_REQUIRED ACTION_
Images are not part of the copy; write out the rest of the data exactly as given.
STORED DATA Start Marker
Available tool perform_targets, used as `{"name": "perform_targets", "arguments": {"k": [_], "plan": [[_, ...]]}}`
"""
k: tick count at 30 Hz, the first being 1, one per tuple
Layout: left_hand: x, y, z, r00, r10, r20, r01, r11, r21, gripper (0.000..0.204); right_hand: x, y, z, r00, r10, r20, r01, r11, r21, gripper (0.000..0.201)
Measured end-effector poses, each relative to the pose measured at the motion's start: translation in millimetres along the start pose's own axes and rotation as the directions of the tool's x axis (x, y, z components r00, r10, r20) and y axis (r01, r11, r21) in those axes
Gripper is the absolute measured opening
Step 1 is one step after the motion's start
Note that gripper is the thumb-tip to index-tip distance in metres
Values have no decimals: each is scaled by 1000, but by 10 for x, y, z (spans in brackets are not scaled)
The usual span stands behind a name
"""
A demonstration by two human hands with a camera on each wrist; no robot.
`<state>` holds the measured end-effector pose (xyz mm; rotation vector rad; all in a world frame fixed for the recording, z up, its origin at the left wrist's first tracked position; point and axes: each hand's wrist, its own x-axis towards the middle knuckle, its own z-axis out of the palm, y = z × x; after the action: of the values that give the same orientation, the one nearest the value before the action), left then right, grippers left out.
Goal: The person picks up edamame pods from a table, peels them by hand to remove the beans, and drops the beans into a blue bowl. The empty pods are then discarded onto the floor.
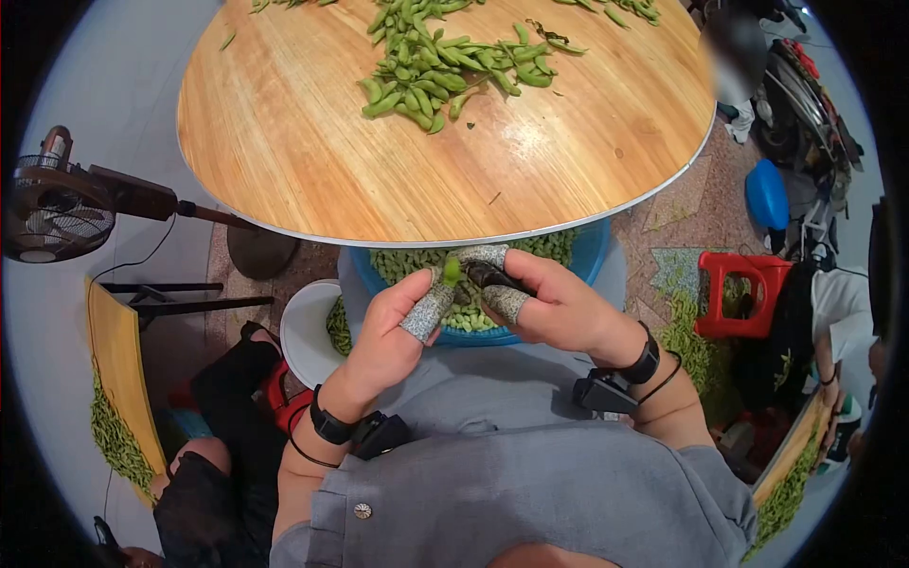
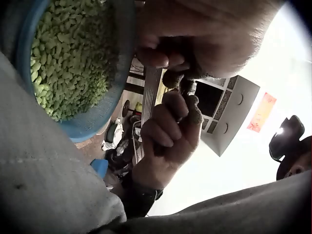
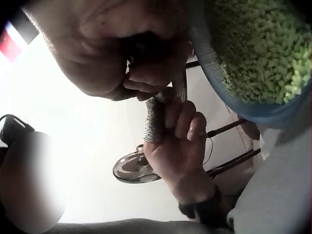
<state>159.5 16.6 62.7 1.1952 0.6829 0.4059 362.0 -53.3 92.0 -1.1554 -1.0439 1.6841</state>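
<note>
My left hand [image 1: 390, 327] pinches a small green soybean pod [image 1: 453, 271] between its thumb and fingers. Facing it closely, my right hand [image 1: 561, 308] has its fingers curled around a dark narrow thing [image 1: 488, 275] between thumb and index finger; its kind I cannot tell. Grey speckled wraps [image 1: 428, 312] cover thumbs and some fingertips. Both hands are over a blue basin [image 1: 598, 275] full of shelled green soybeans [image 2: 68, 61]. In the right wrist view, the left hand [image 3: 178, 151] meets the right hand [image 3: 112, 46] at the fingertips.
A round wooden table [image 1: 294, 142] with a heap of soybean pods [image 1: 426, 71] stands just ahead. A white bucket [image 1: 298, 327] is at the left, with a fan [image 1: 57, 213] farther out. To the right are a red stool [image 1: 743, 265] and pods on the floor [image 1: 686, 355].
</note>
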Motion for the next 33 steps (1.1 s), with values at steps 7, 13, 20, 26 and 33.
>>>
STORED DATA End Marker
_WRITTEN RESPONSE_
Available tool perform_targets, used as `{"name": "perform_targets", "arguments": {"k": [_], "plan": [[_, ...]]}}`
"""
k: tick count at 30 Hz, the first being 1, one per tuple
Layout: left_hand: x, y, z, r00, r10, r20, r01, r11, r21, gripper (0.000..0.204); right_hand: x, y, z, r00, r10, r20, r01, r11, r21, gripper (0.000..0.201)
Measured end-effector poses, each relative to the pose measured at the motion's start: translation in millimetres along the start pose's own axes and rotation as the directions of the tool's x axis (x, y, z components r00, r10, r20) and y axis (r01, r11, r21) in those axes
Gripper is the absolute measured opening
Step 1 is one step after the motion's start
Note that gripper is the thumb-tip to index-tip distance in metres
Values have no decimals: each is scaled by 1000, but by 10 for x, y, z (spans in brackets are not scaled)
The usual span stands behind a name
"""
A demonstration by two human hands with a camera on each wrist; no robot.
`<state>` holds the measured end-effector pose (xyz mm; rotation vector rad; all in a world frame fixed for the recording, z up, its origin at the left wrist's first tracked position; point and axes: each hand's wrist, its own x-axis towards the middle knuckle, its own z-axis out of the palm, y = z × x; after the action: of the values that give the same orientation, the one nearest the value before the action), left then right, grippers left out.
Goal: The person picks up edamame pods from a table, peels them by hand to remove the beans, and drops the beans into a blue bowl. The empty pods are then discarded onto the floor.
<state>159.5 16.6 62.7 1.1952 0.6829 0.4059 362.0 -53.3 92.0 -1.1554 -1.0439 1.6841</state>
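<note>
My left hand [image 1: 390, 327] pinches a small green soybean pod [image 1: 453, 271] between its thumb and fingers. Facing it closely, my right hand [image 1: 561, 308] has its fingers curled around a dark narrow thing [image 1: 488, 275] between thumb and index finger; its kind I cannot tell. Grey speckled wraps [image 1: 428, 312] cover thumbs and some fingertips. Both hands are over a blue basin [image 1: 598, 275] full of shelled green soybeans [image 2: 68, 61]. In the right wrist view, the left hand [image 3: 178, 151] meets the right hand [image 3: 112, 46] at the fingertips.
A round wooden table [image 1: 294, 142] with a heap of soybean pods [image 1: 426, 71] stands just ahead. A white bucket [image 1: 298, 327] is at the left, with a fan [image 1: 57, 213] farther out. To the right are a red stool [image 1: 743, 265] and pods on the floor [image 1: 686, 355].
</note>
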Motion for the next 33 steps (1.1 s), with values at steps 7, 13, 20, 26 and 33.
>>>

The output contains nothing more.